Nein, gebrochen sei nichts. "Ich wusste ja", sagt Jürgen Röber scherzhaft, "dass die Umrandung gepolstert war." Jene Umrandung der Reservebank im Giuseppe-Meazza-Stadion von Mailand, auf die Röber in seinem Ärger über das entscheidende Tor geschlagen hatte. Inzwischen hat er alles verkraftet. "Ich bin mit mir selber klargekommen. Nun muss ich dafür sorgen, dass auch die Spieler damit klarkommen", so der Trainer von Hertha BSC. Auf dass Berlins Fußball-Bundesligist heute beim Spitzenspiel gegen Gastgeber Bayer Leverkusen nicht eine neue Enttäuschung erlebe. Die Trostprämie von 10 000 Mark pro Spieler hilft vielleicht ein wenig mit.

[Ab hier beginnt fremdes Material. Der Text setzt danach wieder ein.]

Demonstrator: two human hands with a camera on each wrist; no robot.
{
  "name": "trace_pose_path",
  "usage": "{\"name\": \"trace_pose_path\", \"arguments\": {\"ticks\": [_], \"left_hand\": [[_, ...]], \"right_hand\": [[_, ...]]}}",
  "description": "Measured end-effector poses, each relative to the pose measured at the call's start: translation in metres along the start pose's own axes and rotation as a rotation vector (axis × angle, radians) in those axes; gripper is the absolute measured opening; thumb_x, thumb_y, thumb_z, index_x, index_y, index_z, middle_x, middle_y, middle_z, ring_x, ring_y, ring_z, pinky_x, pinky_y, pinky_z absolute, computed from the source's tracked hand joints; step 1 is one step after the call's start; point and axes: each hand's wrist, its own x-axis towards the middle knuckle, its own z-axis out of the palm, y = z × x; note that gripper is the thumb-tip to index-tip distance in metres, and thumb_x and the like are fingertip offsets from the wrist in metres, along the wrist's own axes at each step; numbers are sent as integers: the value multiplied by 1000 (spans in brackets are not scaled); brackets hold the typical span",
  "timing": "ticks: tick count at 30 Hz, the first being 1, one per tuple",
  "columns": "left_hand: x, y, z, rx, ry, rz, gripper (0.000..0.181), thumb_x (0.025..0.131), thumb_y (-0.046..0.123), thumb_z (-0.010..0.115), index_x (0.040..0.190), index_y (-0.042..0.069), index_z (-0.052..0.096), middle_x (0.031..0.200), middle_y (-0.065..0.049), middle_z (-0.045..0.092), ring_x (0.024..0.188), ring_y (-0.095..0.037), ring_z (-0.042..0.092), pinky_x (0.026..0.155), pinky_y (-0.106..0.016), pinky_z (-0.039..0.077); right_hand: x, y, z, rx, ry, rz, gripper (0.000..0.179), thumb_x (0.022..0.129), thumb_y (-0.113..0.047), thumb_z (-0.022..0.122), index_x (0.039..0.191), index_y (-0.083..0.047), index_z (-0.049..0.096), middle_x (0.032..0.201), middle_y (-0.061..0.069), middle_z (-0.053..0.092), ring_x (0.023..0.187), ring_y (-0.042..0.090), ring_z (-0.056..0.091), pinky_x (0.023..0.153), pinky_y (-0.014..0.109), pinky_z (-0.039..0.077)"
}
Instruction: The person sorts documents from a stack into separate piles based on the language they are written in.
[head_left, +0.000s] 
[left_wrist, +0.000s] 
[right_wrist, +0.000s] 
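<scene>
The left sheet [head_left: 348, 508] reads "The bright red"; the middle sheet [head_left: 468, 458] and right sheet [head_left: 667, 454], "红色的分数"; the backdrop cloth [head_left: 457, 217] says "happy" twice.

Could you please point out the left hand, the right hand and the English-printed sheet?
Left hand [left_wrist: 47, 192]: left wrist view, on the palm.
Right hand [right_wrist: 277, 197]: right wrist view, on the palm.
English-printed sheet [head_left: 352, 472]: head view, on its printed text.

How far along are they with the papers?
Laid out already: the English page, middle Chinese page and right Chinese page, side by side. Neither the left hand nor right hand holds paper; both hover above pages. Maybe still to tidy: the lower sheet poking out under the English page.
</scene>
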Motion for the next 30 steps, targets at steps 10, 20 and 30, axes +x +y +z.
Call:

Auch, dass Hertha in Mailand "das beste Auswärtsspiel auf internationaler Ebene geboten hat" (Röber). Selbst die Partie bei Galatasaray Istanbul, in der Hertha nach einer 2:0-Führung noch das 2:2 hatte hinnehmen müssen, stuft der Hertha-Trainer niedriger ein. "In Mailand haben wir gezeigt, wie gut wir sein können, wenn wir mit Mut spielen."

Im Duell der Frustrierten - auch Leverkusen ist nicht mehr im Uefa-Pokal dabei - muss Röber heute wieder improvisieren. Vor dem gestrigen Abschlusstraining in Düsseldorf wusste er nicht, wie er die noch nicht im Vollbesitz ihrer Kräfte befindlichen Alex Alves und Stefan Beinlich einsetzen kann. Beinlich kommt möglicherweise in der Schlussphase gegen seinen ehemaligen Klub zum Zuge, der Brasilianer vielleicht schon von Anfang an. Leicht angeschlagen sind René Tretschok sowie die Abwehrspieler Andreas Schmidt und Kostas Konstantinidis. Der Grieche, in Mailand zum Sündenbock erkoren, ist laut Röber "total enttäuscht". In der Öffentlichkeit hat ihm keiner Vorwürfe gemacht, intern soll es harte Kritik am Verhalten von Konstantinidis beim Tor von Sükür gegeben haben.